Quand on arriva devant l’endroit où on avait vécu  notre  enfance,  je  stoppai  l’auto.  Mes  frères  et  moi  sommes  débarqués.  Papa  s’extirpa lentement de la voiture et s’immobilisa là, une main agrippée à la portière.  Il eut un lent  regard  circulaire,  comme  s’il  cherchait  ses  repères.  Or  il  n’y  en  avait  plus.  Plus  de  maisons,  plus  de  granges,  aucun  vestige  qui  dépassait des broussailles. Plus rien qui rap-=pelait que des gens avaient naguère vécu ici.

Son  regard  revint  vers  sa  terre  où  la  forêt,  qu’il avait rasée pour faire place à la culture, reprenait  lentement  ses  droits.  Il  remarqua  sûrement le solage de sa maison versé par en dedans et envahi par un bouquet de chatons. Il  l’avait  élevé  à  force  de  bras  ce  nid  douillet  qui  avait  abrité  ses  14  enfants.    Pendant  quelques  instants,  il  revit  sa  maisonnée  et  tout le rang grouillants de vie, de parties de balles dans son champ, de party de noces, de veillées des Fêtes.

Plus  loin,  à  l’horizon,  il  ne  voyait  plus  les  collines d’Aiguebelle. Les grands  arbres, que lui  et  ses  voisins  avaient  arrachés  à  la  terre  pour faire place à l’avoine et au foin, étaient remplacés par d’autres sur leurs anciens lots. Ensuite,  son  regard  glissa  lentement  vers  l’école,  puis  Maillhot,  son  beau-père  Falardeau,  son  frère  Léon,  et  au  flan  du  cap,  Odesse et ses moutons. Mais tout ça n’existait plus que dans ses souvenirs.
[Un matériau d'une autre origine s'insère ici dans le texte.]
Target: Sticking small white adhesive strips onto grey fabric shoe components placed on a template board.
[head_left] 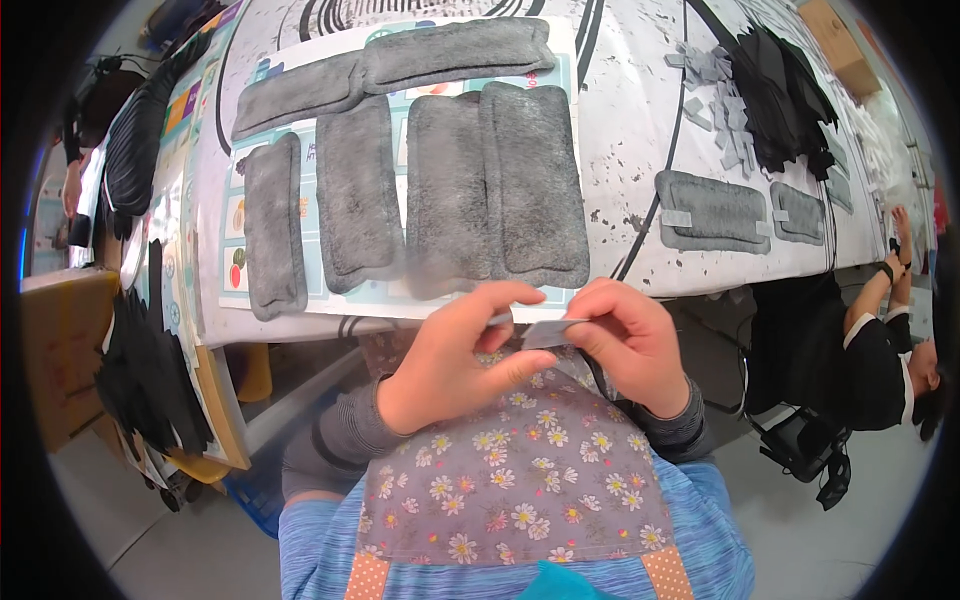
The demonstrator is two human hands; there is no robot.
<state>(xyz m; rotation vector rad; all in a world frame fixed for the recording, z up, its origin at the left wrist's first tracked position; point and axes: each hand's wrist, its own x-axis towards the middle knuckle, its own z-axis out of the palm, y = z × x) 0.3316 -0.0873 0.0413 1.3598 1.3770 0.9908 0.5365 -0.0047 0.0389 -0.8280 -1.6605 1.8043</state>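
Note:
Over the near edge of the table, my right hand [632,340] pinches a small flat grey fabric tab [545,332] between thumb and fingers. My left hand [455,350] is just left of the tab, its thumb and forefinger spread apart. A grey sliver shows by its curled fingers; whether it is held, I cannot tell. Beyond both hands lie several grey fuzzy oblong pads; the closest are an upright pad [535,185] and the one partly under it [447,190]. Two more pads lie crosswise behind, including a long pad [458,52].
At the right of the table [625,150] are a grey pad with light tabs [712,212], a pile of loose grey tabs [722,100] and a heap of black strips [785,95]. Dark strips [150,370] hang at the left. Another person [885,350] sits at far right.

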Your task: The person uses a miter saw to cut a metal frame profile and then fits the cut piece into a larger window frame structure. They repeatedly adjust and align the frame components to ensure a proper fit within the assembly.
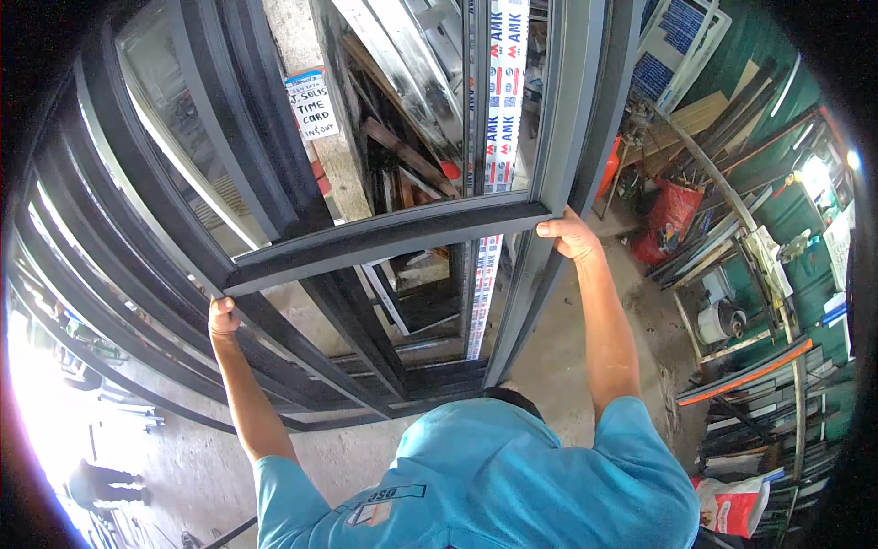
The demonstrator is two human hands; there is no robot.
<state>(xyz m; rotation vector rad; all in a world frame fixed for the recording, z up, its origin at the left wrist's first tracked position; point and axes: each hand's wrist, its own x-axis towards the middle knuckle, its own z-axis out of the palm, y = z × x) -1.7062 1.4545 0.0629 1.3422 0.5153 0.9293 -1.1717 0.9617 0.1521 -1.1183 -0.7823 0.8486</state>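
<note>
A dark grey metal window frame [393,240] stands in front of me, its crossbar running between my two hands. My left hand [222,317] is closed round the frame's left upright, just below the crossbar. On the right upright, at the crossbar's other end, my right hand [572,236] grips with its thumb lying over the edge; the rest of its fingers are hidden behind. Through the frame's openings more dark profiles show, along with a strip wrapped in printed white film [506,110].
Several dark frames [69,197] lean in a row at the left. Behind stand a concrete post with a paper sign [314,108] and scrap lengths. Along the right are a red sack [672,220], racks of metal profiles [759,439] and a red-and-white bag [739,505].
</note>
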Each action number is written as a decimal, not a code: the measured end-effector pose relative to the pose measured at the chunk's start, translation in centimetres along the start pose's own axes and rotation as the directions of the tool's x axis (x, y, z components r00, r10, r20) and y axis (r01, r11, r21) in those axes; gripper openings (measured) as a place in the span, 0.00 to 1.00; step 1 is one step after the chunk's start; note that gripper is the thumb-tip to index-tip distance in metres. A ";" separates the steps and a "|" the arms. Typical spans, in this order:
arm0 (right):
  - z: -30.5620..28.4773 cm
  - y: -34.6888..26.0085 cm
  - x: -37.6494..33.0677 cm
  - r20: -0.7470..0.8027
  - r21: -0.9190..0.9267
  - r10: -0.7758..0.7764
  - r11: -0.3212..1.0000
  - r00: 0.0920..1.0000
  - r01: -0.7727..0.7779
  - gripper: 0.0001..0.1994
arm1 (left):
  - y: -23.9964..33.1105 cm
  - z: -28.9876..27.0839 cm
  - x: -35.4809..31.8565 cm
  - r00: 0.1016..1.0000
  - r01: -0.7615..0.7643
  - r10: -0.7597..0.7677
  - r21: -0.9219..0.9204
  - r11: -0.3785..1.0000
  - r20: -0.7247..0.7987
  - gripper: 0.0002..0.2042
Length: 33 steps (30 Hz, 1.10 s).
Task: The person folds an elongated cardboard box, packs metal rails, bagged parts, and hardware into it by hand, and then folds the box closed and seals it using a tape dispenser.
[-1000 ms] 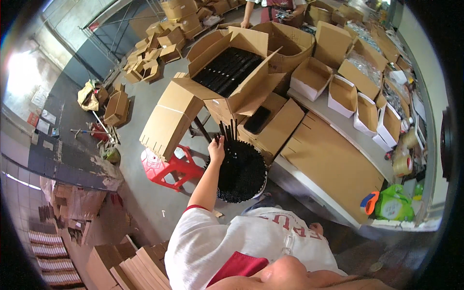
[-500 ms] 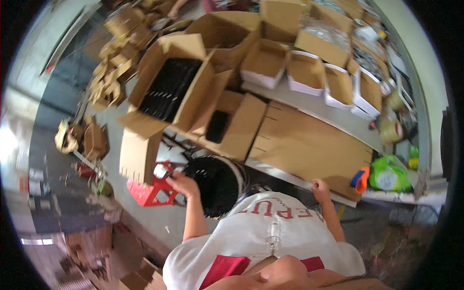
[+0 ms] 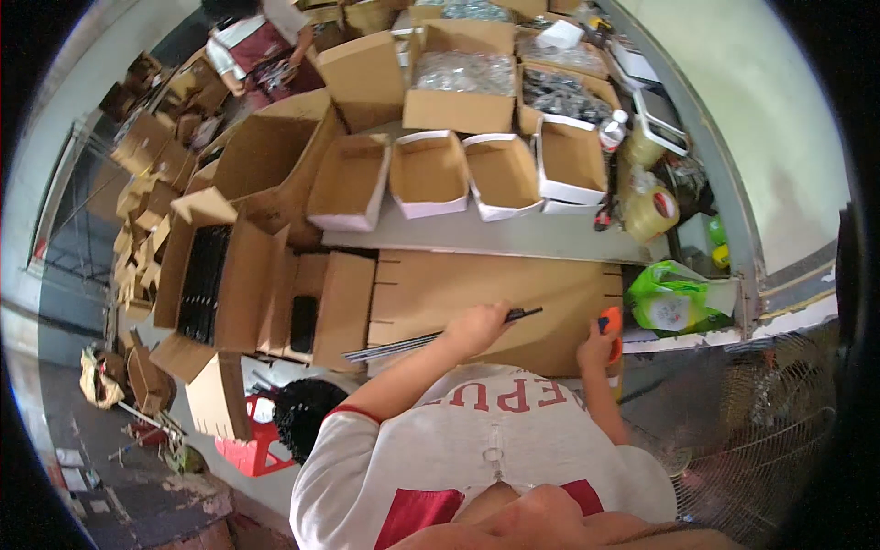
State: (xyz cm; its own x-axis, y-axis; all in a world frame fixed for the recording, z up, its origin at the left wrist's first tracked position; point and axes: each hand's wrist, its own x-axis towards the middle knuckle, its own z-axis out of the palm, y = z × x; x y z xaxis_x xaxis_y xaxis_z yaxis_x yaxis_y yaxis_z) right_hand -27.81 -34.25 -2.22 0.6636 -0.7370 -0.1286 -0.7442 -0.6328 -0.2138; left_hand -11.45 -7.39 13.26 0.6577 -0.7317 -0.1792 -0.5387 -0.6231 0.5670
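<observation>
My left hand (image 3: pixel 478 328) is closed around a bundle of thin black rods (image 3: pixel 396 348). The rods lie at a slant over the front of a flat cardboard sheet (image 3: pixel 440 284), sticking out on both sides of the fist. At the sheet's right end, my right hand (image 3: pixel 596 350) is closed on an orange-and-blue tool (image 3: pixel 616 323); the fingers partly cover it, so its exact kind cannot be made out. A green plastic bag (image 3: pixel 674 298) lies just to the right of that hand.
Several white-sided open boxes (image 3: pixel 426 209) line the back of the bench. An open carton of black pieces (image 3: pixel 206 284) stands at left, above a red stool (image 3: pixel 261 449) and a black bristly round bundle (image 3: pixel 310 417). Tape rolls (image 3: pixel 653 213) sit at right. Another person (image 3: pixel 266 55) is far left.
My left hand has come from beside the black bundle to over the cardboard, now carrying rods. My right hand has gone from the sheet's edge to the orange-and-blue tool. The view has turned right.
</observation>
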 end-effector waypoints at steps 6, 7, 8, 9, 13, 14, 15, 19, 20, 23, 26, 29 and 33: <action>-5.2 -1.2 -0.5 0.212 0.025 0.078 0.996 0.974 -0.086 0.19 | -2.1 12.6 10.9 0.962 -0.186 0.163 0.085 0.979 0.219 0.12; -5.9 -0.8 -0.2 0.097 0.118 0.027 0.992 0.995 -0.038 0.15 | -2.4 13.3 11.3 0.962 -0.193 0.169 0.095 0.977 0.214 0.13; -6.9 -0.7 0.7 0.097 0.110 0.038 0.993 0.995 -0.048 0.15 | -2.9 13.8 11.7 0.959 -0.200 0.177 0.086 0.976 0.221 0.13; -8.0 -0.8 1.9 -0.069 0.200 -0.106 0.973 0.992 0.118 0.14 | -3.3 14.0 11.7 0.967 -0.190 0.163 0.126 0.974 0.195 0.14; -13.7 -2.4 10.2 -0.419 0.090 -0.302 0.924 0.856 0.371 0.11 | -5.6 14.3 10.3 0.976 -0.190 0.213 0.325 0.926 -0.035 0.20; -14.5 -2.6 13.0 -0.501 0.039 -0.315 0.922 0.806 0.384 0.11 | -6.1 13.8 9.7 0.979 -0.182 0.202 0.325 0.928 -0.028 0.20; -15.0 -2.3 16.1 -0.614 -0.016 -0.351 0.901 0.707 0.433 0.11 | -6.4 13.0 9.2 0.989 -0.115 0.136 0.289 0.950 -0.054 0.22; -17.7 -1.2 24.4 -0.527 -0.113 -0.324 0.943 0.785 0.313 0.15 | -9.3 10.7 6.8 0.995 0.079 -0.055 0.298 0.951 -0.088 0.27; -17.9 -0.8 25.4 -0.441 -0.108 -0.321 0.946 0.838 0.306 0.16 | -9.9 10.2 6.1 0.991 0.125 -0.105 0.301 0.945 -0.083 0.27; -17.6 -3.1 25.1 -0.492 -0.109 -0.305 0.951 0.815 0.290 0.16 | -11.7 10.3 4.8 0.991 0.134 -0.123 0.291 0.947 -0.056 0.26; -14.4 -3.7 22.8 -0.572 0.044 -0.336 0.898 0.748 0.437 0.16 | -12.8 10.1 4.7 0.993 0.109 -0.117 0.234 0.966 0.021 0.28; -8.1 -2.7 18.7 -0.501 0.300 -0.207 0.870 0.841 0.392 0.18 | -13.3 7.6 5.2 0.991 0.080 -0.102 0.233 0.969 0.083 0.34; 3.3 5.0 15.4 -0.328 0.407 0.097 0.912 0.940 0.048 0.23 | -13.5 6.0 5.4 0.978 0.008 -0.081 0.355 0.935 0.190 0.45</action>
State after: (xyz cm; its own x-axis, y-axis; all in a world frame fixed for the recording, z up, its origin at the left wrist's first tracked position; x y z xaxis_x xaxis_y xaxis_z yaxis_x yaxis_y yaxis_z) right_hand -21.11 -47.95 -8.48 0.5263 -0.8319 0.1758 -0.6162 -0.5156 -0.5954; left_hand -3.84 -4.58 -0.19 0.5868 -0.7182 -0.3740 -0.6852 -0.6865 0.2433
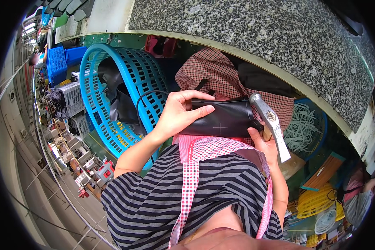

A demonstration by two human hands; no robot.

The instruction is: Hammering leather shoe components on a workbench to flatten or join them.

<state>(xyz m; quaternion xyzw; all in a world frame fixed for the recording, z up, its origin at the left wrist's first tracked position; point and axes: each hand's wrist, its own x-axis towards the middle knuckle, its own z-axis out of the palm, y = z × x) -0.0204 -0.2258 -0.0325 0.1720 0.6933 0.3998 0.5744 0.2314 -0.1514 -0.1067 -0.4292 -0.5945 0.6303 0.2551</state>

Ses  yeux  s’attardèrent  à  la  terre  en  face  que  lui  et  son  frère  Adrien  avaient  défrichée  à  force  de  bras,  labourée,  semée  et  récol-tée.  Il  revit  la  grange,  une  des  plus  grandes  du  village,  qu’ils  avaient  érigée  et  remplie  d’animaux.  Puis, quand la maison d’Adrien apparut  dans  ses  souvenirs,  une  douleur  le  transperça.  Il  se  rappela  ce  glacial  matin  de  janvier  1956  quand  Eusèbe  Roy  entra  en  trombe chez nous en criant : «Y a le feu en face! ». Et que sous ses yeux, impuissant, mon père vit les flammes dévorer non seulement la maison mais aussi sa belle-sœur et sept de ses enfants.

Un frisson le secoua et le ramena à la réalité. Tout  ça  n’avait  duré  qu’un  peu  plus  d’une  minute.  Il se passa la main au visage, de haut en  bas,  comme  pour  en  chasser  les  images,  envahissantes, dévorantes. Il semblait impas-sible  mais  ses  yeux  embués  trahissaient  son  malaise. Il parla enfin, avec son accent du bas du fleuve :« Ouais! On a toute faite ça pour rien. »Lentement il se rassit dans l’auto et referma la portière, attendant qu’on soit prêts à repar-tir. J’avais  trouvé  ça  bien  triste  et  presque  regretté  de  l’avoir  ramené  là.  J’avais  senti  une  immense  déception  dans  ses  brèves  paroles,  l’inutilité  de  tout  ce  dur  labeur  de  la  moitié  d’une  vie  pour  en  arriver là, à ce désert de vie.